Questo è per te Signore Mantovani!


Last week, I mentioned a term, more or less in passing. I had heard it from a friend online but have since found out that it is a real thing. The term is ambiguous loss, and it provides the title for this post. To my surprise, a psychologist, Dr. Pauline Boss, has been writing on this topic for nearly 20 years. One of the points that she makes in her work is that while “ambiguous loss” certainly applies to situations such as people suffering from dementia, there are also many other sources. For example, for someone who is divorcing, there is an ambiguity about the loss in terms of what exactly is going to be the relationship going forward. Likewise, she has worked with wives of MIAs about the ambiguity of their own marital status. Are they still married, or are they, in fact, widows. Even a child leaving home for college can produce a sense of ambiguity. Do we set a place for them at Thanksgiving, or should they be included when you say “we” (meaning the family) are going to do something? In the end, we see that ambiguous loss is actually much more prevalent than the “normal” kind where we can, for instance, see a body lying in a coffin.

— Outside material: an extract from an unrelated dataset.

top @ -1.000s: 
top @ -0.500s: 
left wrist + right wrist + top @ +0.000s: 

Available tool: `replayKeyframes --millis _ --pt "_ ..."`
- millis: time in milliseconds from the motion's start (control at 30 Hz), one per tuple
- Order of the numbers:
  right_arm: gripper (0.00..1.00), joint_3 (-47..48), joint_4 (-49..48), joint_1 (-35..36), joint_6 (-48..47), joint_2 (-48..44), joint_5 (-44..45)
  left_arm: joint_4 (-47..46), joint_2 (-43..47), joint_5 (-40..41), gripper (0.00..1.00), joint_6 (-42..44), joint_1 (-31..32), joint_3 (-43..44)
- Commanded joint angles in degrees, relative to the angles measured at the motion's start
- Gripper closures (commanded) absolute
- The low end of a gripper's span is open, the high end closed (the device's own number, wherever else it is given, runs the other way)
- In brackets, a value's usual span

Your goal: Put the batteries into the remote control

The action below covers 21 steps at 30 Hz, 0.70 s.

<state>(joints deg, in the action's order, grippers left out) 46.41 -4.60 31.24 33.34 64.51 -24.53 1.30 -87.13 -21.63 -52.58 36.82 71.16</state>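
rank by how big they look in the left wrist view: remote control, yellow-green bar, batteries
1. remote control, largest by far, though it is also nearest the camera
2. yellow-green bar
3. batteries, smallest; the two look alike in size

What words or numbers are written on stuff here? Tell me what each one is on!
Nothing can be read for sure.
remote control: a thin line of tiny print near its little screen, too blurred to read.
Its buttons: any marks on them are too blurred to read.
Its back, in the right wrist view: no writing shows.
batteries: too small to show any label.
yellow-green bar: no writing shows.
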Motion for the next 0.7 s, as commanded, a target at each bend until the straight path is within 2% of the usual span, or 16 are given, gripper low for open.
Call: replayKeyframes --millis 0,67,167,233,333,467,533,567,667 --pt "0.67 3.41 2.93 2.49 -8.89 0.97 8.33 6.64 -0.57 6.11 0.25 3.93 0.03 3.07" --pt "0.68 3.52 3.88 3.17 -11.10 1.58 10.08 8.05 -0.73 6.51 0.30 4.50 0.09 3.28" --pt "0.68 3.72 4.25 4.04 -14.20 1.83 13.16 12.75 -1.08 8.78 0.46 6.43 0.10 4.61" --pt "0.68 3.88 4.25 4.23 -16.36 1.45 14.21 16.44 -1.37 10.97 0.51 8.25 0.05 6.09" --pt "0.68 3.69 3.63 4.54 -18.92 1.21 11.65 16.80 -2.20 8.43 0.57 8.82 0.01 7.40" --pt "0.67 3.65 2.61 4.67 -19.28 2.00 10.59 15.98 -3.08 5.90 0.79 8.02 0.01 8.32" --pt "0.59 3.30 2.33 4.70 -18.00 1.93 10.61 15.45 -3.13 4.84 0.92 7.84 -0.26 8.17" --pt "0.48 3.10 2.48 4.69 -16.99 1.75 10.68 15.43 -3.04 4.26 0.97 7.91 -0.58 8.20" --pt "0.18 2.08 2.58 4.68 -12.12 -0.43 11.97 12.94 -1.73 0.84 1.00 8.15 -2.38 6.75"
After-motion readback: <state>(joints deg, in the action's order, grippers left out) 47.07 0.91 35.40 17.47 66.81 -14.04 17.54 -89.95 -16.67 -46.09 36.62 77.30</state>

For this reason, I have been looking into the matter further and the result is (at least) this post. While I haven’t done a book report since high school, that is what you are getting this week. Specifically, I’m going to be talking about Dr Boss’s first book on ambiguous loss called, appropriately enough Ambiguous Loss, Learning to Live with Unresolved Grief. This book is available on Amazon in hard copy or as a Kindle download, which is how I read it.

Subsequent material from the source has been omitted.